OCR software is pretty good these days. I have used a trial version of ABBYY FineReader that works well - it has lots of output functions.

http://www.scanstore.com/Scanning_Software...p?ITEM_ID=18288

As with any software there are price points.

Here's a list of the popular ones. There's probably other free stuff out there, but maybe not as accurate

http://www.simpleocr.com/OCR_Software_Guide.asp

I used to really like OmniPage (I think I had version 8 or 9). I've heard relatively good things of the software through OmniPage 12, but then the company was bought out and the customer support/service went completely to hell and none of it worked well with Vista (no big surprise there). OmniPage 16 supposedly bites.

I'm totally bummed because my home computer finally died, and I can't find the installation CDs, so I have to get new software. I'm leaning towards the ABBYY FineReader. I'm pretty sure that if you buy it (not just use the trial version) you can save out multiple pages. Any insight into this? Second, does it offer a "straighten page" option? For some of my scanned material, I just don't have an option but to try to utilize this feature. Thanks for any thoughts.

Link to comment
Share on other sites

I can't recall the name but I bought cheap software at Office Depot that converts PDF files into Word docs, so if you scan the pages as PDF files that would do the trick to make them editable.

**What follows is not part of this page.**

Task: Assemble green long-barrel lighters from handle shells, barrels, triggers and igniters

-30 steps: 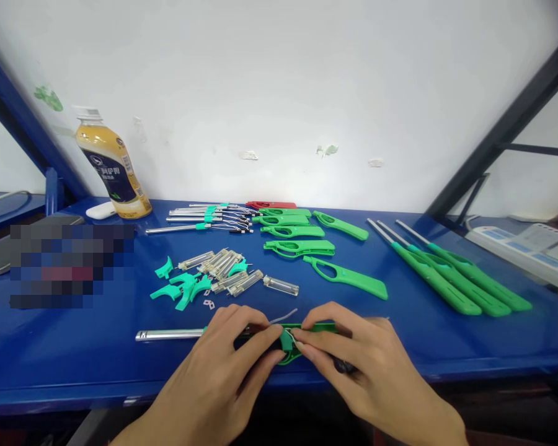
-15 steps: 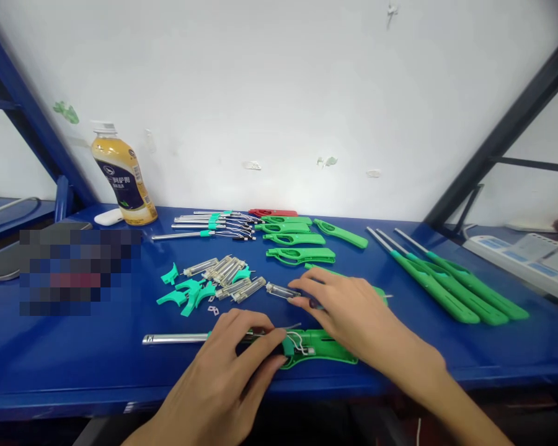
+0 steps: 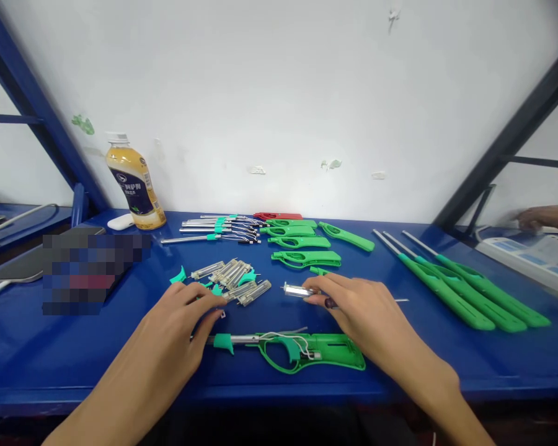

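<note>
My left hand (image 3: 179, 325) pinches a small pale pink clip (image 3: 223, 314) at its fingertips, beside the pile of clear fuel tanks (image 3: 232, 272) and teal triggers (image 3: 178, 276). Between finger and thumb, my right hand (image 3: 358, 310) grips one clear fuel tank (image 3: 297, 290). A thin metal shaft (image 3: 402, 300) sticks out behind that hand; its dark other end shows under the fingers. In front of both hands lies an open green lighter shell (image 3: 348, 354), with a metal tube, white wires and a teal trigger (image 3: 291, 348) inside. My left hand covers the tube's far end.
Metal lighter tubes with wires (image 3: 214, 228) lie at the back, beside green handle shells (image 3: 307, 258) and a red one (image 3: 279, 216). Several assembled green lighters (image 3: 451, 291) rest at right. A drink bottle (image 3: 134, 186) stands back left. Another person's hand (image 3: 549, 218) shows far right.
My left hand has left the open shell and moved left to the small clip, uncovering the trigger and tube. My right hand has lifted the fuel tank slightly and shifted right in view.
</note>
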Demonstrator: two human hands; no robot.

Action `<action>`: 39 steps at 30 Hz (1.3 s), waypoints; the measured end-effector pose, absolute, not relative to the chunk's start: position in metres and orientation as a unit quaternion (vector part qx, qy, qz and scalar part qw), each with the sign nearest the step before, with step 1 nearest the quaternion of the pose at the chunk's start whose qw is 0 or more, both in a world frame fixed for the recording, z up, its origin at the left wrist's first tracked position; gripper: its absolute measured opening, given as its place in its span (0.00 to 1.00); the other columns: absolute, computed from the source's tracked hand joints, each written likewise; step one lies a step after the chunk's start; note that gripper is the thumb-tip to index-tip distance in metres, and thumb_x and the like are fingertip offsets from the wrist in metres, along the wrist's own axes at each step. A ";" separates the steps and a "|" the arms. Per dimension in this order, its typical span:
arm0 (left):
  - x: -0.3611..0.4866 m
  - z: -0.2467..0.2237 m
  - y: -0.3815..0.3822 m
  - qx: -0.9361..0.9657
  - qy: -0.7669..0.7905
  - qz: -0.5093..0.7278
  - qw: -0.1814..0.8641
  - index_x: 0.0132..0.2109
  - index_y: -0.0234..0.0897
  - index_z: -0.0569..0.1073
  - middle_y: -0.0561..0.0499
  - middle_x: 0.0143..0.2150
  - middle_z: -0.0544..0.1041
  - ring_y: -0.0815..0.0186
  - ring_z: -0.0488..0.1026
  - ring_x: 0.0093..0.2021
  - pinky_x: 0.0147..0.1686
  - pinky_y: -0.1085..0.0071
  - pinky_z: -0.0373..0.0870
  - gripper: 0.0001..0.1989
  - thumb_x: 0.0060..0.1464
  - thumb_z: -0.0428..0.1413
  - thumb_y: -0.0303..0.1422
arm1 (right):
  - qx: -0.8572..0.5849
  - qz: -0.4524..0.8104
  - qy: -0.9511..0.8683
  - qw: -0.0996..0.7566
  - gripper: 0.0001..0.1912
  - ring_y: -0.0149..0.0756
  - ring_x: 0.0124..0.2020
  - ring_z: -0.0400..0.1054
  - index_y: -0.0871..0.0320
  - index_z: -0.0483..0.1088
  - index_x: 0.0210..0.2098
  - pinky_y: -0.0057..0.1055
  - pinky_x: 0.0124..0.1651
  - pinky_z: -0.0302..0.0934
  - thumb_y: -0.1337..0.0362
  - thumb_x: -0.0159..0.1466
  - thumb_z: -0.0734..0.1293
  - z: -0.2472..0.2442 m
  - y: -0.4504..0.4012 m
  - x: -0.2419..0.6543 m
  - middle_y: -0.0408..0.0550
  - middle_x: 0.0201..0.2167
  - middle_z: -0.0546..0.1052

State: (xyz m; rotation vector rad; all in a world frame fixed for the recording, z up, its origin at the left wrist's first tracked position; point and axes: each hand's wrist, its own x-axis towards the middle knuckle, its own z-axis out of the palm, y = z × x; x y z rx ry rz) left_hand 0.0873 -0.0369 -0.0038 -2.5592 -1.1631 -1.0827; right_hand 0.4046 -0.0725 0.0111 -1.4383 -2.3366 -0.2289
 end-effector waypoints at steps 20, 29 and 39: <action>0.082 -0.005 -0.019 -0.861 -0.427 -0.270 -0.062 0.37 0.47 0.82 0.51 0.40 0.81 0.59 0.80 0.39 0.35 0.67 0.72 0.18 0.72 0.51 0.44 | -0.486 0.007 -0.834 0.261 0.43 0.40 0.49 0.82 0.45 0.56 0.77 0.56 0.69 0.66 0.82 0.68 0.57 -0.003 -0.078 0.405 0.41 0.44 0.87; 0.089 0.001 -0.020 -0.857 -0.405 -0.314 -0.058 0.41 0.45 0.79 0.52 0.40 0.82 0.61 0.80 0.38 0.37 0.68 0.74 0.15 0.73 0.52 0.43 | -0.484 -0.076 -0.833 0.259 0.31 0.47 0.53 0.77 0.51 0.69 0.68 0.49 0.56 0.74 0.79 0.71 0.59 -0.009 -0.077 0.408 0.52 0.53 0.83; 0.111 0.008 -0.043 -0.841 -0.336 -0.424 -0.036 0.48 0.46 0.80 0.57 0.43 0.84 0.69 0.82 0.42 0.41 0.77 0.77 0.06 0.74 0.57 0.33 | -0.467 0.007 -0.830 0.304 0.15 0.42 0.49 0.78 0.51 0.72 0.54 0.42 0.55 0.72 0.74 0.75 0.63 0.004 -0.084 0.397 0.46 0.49 0.85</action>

Impossible. PDF encapsulates a description of a document that includes text, fonts, images, and 2D vector graphics which compose the document. Scanning a page results in a bitmap (image).

You're on Windows, right? Try http://jocr.sourceforge.net/ which is released under the GNU Public License: no trial or shareware teaser - simply download an use the software.

Link to comment
Share on other sites

I can't recall the name but I bought cheap software at Office Depot that converts PDF files into Word docs, so if you scan the pages as PDF files that would do the trick to make them editable.

Impossible. PDF encapsulates a description of a document that includes text, fonts, images, and 2D vector graphics which compose the document. Scanning a page results in a bitmap (image).

Scansoft PDF Converter 4 takes PDF files and converts to Word Doc or Publisher and other formats. For my scanner, when scanning printed pages, the default output options is PDF.

Link to comment
Share on other sites

Impossible. PDF encapsulates a description of a document that includes text, fonts, images, and 2D vector graphics which compose the document. Scanning a page results in a bitmap (image).

Not impossible. In fact, its fairly common for scanners, especially document imaging units (what we used to call copiers) to out to PDF format in addition to JPG, GIF, TIFF, BMP, etc... Both my office Ricoh copier and Canon desktop scanner not only provide output to PDF but also the option to perform in-line OCR.

Current OCR and crawling technology is truly amazing. Our enterprise search crawls, in addition to full text search on Office documents and PDF's, also performs full text OCR on image files. You might expect a CAD drawing to be indexed but it also will OCR a JPG or GIF, "sense" text, and index the content accordingly.

Can you tell I'm an IT guy? Jeez...

Link to comment
Share on other sites

I have my jazz history book in published form, and due to a lot of stupid things the original disc that it was on may not be accessible -

can the book pages be scanned in such a way as the pages can be put into a Word file (or some such thing) and edited? or do I have to re-type the damn thing?

do re-type the damn thing

Link to comment
Share on other sites

I can't recall the name but I bought cheap software at Office Depot that converts PDF files into Word docs, so if you scan the pages as PDF files that would do the trick to make them editable.

Impossible. PDF encapsulates a description of a document that includes text, fonts, images, and 2D vector graphics which compose the document. Scanning a page results in a bitmap (image).

Scansoft PDF Converter 4 takes PDF files and converts to Word Doc or Publisher and other formats. For my scanner, when scanning printed pages, the default output options is PDF.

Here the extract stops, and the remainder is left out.